Because of the performance overhead of removing the first elements from a Vec, I would consider other approaches, maybe VecDeque
| let emit_len = self.len.min(self.block_size); | ||
| let block = self.blocks.remove(0); | ||
| let mut values = block.into_vec(); | ||
| values.truncate(emit_len); |
There was a problem hiding this comment.
truncating leads to a memory accounting inaccuracy, should shrink_to_fit be considered here? It leads to a reallocation, so I'm not sure if it's the right thing; however, it's worth mentioning the overaccounting in the last block's case, when len is smaller than Vec's capacity (and RecordBatch::get_array_memory_size reports the capacity, not the length)
| /// that do not advertise blocked emit support may return an internal error. | ||
| /// | ||
| /// Callers should only use this once no further updates will arrive for the | ||
| /// current groups. |
There was a problem hiding this comment.
When the partial hash aggregation hits the OOM condition, it triggers an early emit, draining all the existing groups and then continuing with processing input batches.
Is this use case supported with the EmitTo::Block approach?

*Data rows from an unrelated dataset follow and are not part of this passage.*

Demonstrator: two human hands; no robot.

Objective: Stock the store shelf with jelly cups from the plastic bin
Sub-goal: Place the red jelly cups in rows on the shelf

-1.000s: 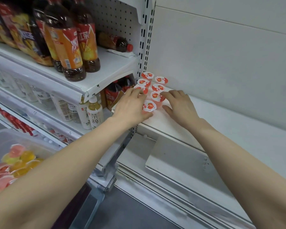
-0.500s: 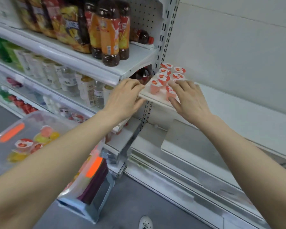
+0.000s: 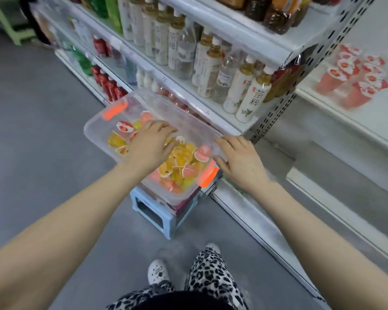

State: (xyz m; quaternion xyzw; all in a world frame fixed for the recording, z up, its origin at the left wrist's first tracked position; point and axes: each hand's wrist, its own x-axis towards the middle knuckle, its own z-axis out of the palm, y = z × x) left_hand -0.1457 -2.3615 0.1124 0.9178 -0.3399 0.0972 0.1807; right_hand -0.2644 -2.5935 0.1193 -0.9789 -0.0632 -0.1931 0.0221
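Observation:
A clear plastic bin (image 3: 94,128) with orange latches sits on a pale blue stool, filled with several yellow, orange and pink jelly cups (image 3: 179,159). My left hand (image 3: 151,145) reaches down into the bin over the cups, fingers loosely bent; whether it holds a cup is hidden. My right hand (image 3: 241,161) hovers at the bin's right rim, fingers relaxed and empty. Several red-lidded jelly cups (image 3: 354,79) stand in rows on the white shelf (image 3: 376,115) at the upper right.
Bottled drinks (image 3: 211,63) crowd the shelves behind the bin. The blue stool (image 3: 157,215) stands on the grey floor by the shelf base. My leopard-print legs and a white shoe (image 3: 158,271) are below.
Both hands left the jelly cups on the shelf and dropped down left to the bin. My view swung from the shelf down to the bin and floor.

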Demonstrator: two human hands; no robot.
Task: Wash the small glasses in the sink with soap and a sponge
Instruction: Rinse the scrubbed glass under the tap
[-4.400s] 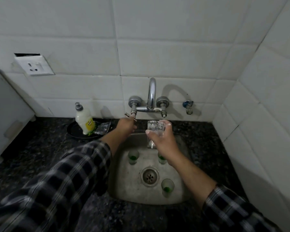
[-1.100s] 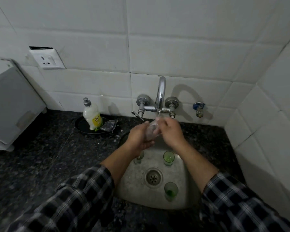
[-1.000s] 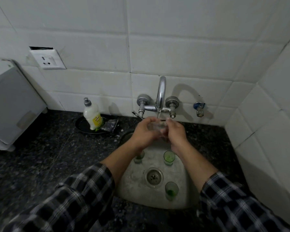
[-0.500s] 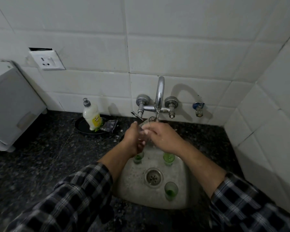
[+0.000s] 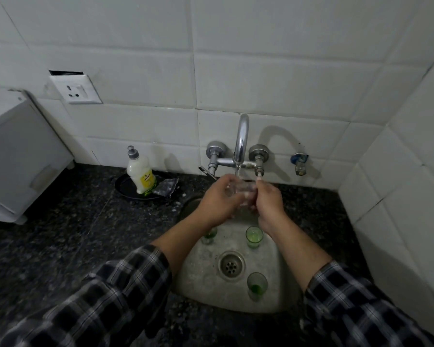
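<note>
Both hands hold one small clear glass [image 5: 239, 190] under the running tap [image 5: 241, 141], above the steel sink [image 5: 206, 276]. My left hand [image 5: 217, 201] grips the glass from the left, and my right hand [image 5: 268, 200] grips it from the right. Three small glasses with green bottoms stand in the sink: one [image 5: 209, 235] partly behind my left wrist, one [image 5: 254, 237] beside my right wrist, one [image 5: 256, 285] near the front. A soap bottle [image 5: 140, 172] stands on a black dish [image 5: 125, 187] to the left, next to a crumpled sponge [image 5: 166, 187].
Dark granite counter [image 5: 60, 246] surrounds the sink. A white appliance [image 5: 18, 156] stands at the far left below a wall socket [image 5: 75, 89]. A small blue-handled valve [image 5: 298, 162] sticks out of the tiled wall to the right of the tap.
My left hand left the tap handle and joined the right on the glass. In the last second both hands have turned the glass under the water stream.
</note>
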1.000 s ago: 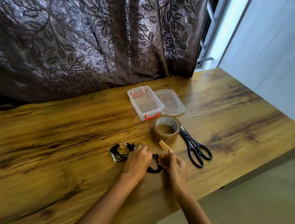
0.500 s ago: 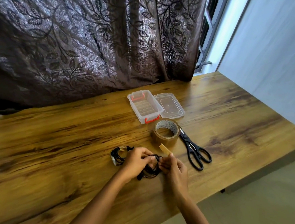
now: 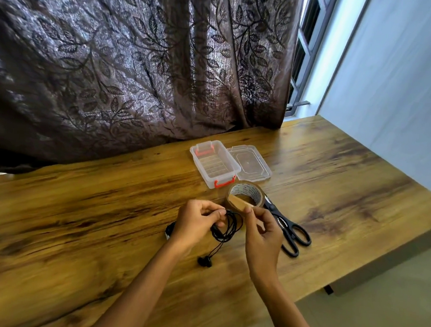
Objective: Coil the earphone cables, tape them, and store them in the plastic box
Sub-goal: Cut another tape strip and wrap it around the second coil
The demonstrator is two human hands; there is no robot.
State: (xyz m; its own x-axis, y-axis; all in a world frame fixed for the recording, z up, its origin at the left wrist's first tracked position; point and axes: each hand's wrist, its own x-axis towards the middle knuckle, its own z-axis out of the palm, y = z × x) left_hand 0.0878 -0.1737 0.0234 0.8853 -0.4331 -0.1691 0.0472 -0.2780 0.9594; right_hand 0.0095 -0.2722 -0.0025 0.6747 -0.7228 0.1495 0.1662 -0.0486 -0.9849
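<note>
Wooden table, one box, one roll: left fingers pinch earphones, right fingers pinch tape.

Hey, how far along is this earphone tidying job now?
Done: a tape strip is cut. In hand: the left hand grips a coiled earphone cable, the right hand pinches the strip beside it. Left: wrapping it, then storing; the plastic box sits open, empty.

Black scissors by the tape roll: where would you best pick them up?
Probably by the looped handles of the black scissors, coming from the wooden table's near edge: the loops face that edge, while the blades lie by the brown tape roll.
</note>
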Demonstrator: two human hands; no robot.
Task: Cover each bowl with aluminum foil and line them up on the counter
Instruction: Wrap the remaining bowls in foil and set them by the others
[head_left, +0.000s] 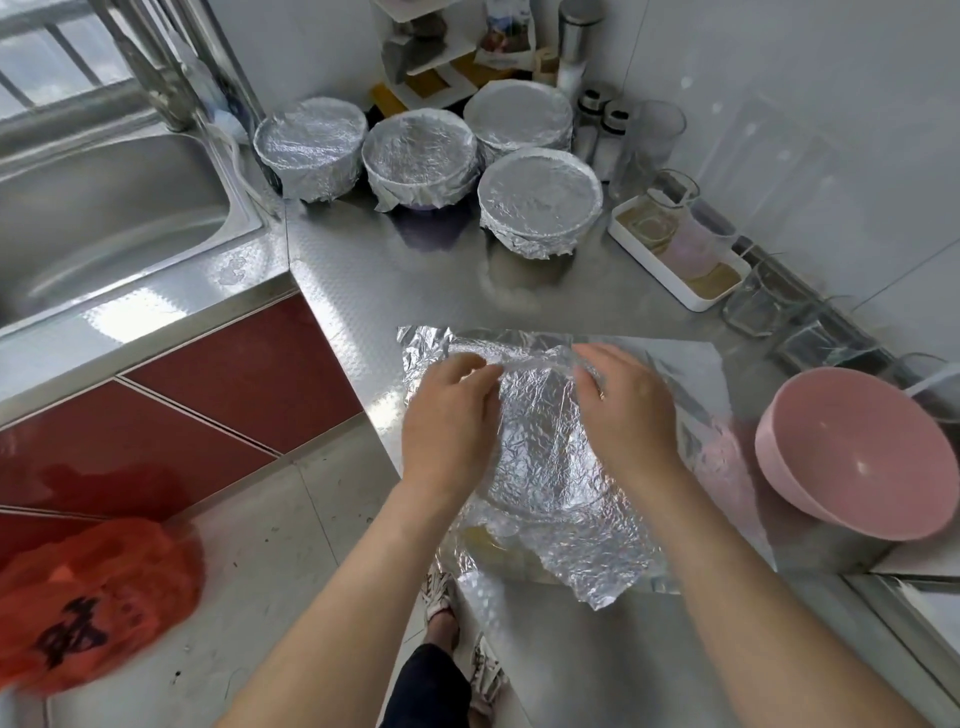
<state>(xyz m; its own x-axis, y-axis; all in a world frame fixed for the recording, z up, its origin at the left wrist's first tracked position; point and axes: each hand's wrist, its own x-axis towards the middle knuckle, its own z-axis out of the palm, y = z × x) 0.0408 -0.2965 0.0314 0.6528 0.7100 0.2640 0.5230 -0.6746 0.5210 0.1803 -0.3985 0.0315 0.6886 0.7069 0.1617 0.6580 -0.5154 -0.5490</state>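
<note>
Left hand (449, 415) and right hand (623, 410) grip the crumpled foil sheet (540, 457) with curled fingers (460, 366), beside a pink bowl (852, 457) on the counter (415, 275).

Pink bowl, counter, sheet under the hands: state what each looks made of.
Pink bowl: plastic or glazed ceramic, cannot tell which; smooth, soft gloss, small highlight.
Counter: stainless steel by its look; dimpled embossing, blurred reflections.
Sheet: aluminum foil; thin, bright, finely crinkled.

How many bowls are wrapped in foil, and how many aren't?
Bowls wrapped in foil: 4
Bowl with loose foil under the hands: 1
Bare pink bowl: 1
Total: 6 bowls
</note>
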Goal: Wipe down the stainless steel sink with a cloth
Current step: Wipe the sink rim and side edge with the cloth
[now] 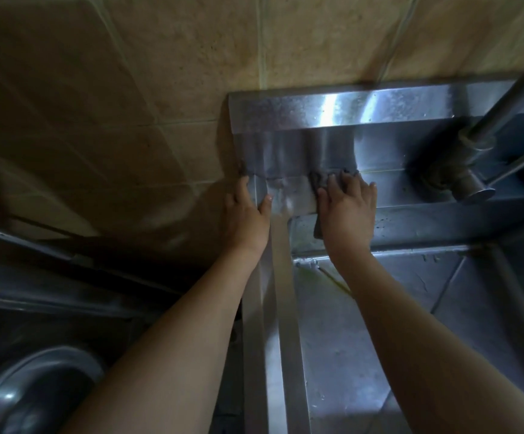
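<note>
Right hand (348,211) lies flat, fingers spread, pressing the cloth (319,180) onto the back ledge of the sink (417,187). Cloth shows past the fingertips and under the palm heel. Judged soft, limp, light: hold it bunched beneath the palm. Left hand (248,214) grips the sink corner alongside.

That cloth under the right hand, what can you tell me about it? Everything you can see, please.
The cloth is dark grey, soft-looking and crumpled. It lies on the back ledge of the sink near the left rear corner, bunched against the splashback. The right hand presses flat on it, hiding most; only a rumpled edge past the fingertips and a corner below the thumb show.
</note>
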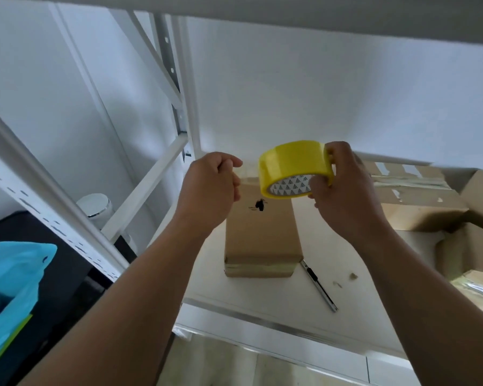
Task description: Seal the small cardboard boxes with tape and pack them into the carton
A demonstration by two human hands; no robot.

There was a problem hiding this comment.
Yes, this is intended.
I will correct it in the later split PR.
…#22729) ## Which issue does this PR close? <!-- We generally require a GitHub issue to be filed for all bug fixes and enhancements and this helps us generate change logs for our releases. You can link an issue to this PR using the GitHub syntax. For example `Closes apache#123` indicates that this PR will close issue apache#123. --> - part of apache#22710 - 1/N of apache#22712 ## Rationale for this change <!-- Why are you proposing this change? If this is already explained clearly in the issue then this section is not needed. Explaining clearly why changes are proposed helps reviewers understand your changes and offer better suggestions for fixes. --> See issues. This PR split out partial and final aggregate strem from `GroupsHashAggregateStream` To fully migrate hash aggregation, we have to - Port this optimization back apache#11627 - Support spilling I think they should be leave to follow up PRs Todo in this PR: - [x] Add a temporary configuration `enable_migration_aggregate` to turn off this path Since it should be a regression if the above features are not added, it also helps if to prevent potential regressions from the migration of other aggregate streams. ## What changes are included in this PR? <!-- There is no need to duplicate the description in the issue here but it is sometimes worth providing a summary of the individual changes in this PR. --> Split out the streams from `GroupsHashAggregateStream` 1. Partial stage of hash aggregation 2. Final stage of hash aggregation ## Are these changes tested? <!-- We typically require tests for all PRs in order to: 1. Prevent the code from being accidentally broken by subsequent changes 3. Serve as another way to document the expected behavior of the code If tests are not included in your PR, please explain why (for example, are they covered by existing tests)? --> ## Are there any user-facing changes? <!-- If there are user-facing changes then we may require documentation to be updated before approving the PR. --> <!-- If there are any breaking changes to public APIs, please add the `api change` label. -->
Which issue does this PR close?
Another attempt for #7065
Rationale for this change
This PR is motivated by two related but distinct concerns:
It wants to show how to first refactor the existing code, then apply the optimization. This can make the implementation easier.
Refactoring Strategy
I created an issue to analyze the root cause of the existing code complexity and how to solve it by incrementally splitting the logic:
Original Issue for Blocked State Management
These issues explain the motivation and background well:
I think the main motivation is memory efficiency. Performance (~10% faster for high-cardinality cases in this PoC) is only a nice by-product.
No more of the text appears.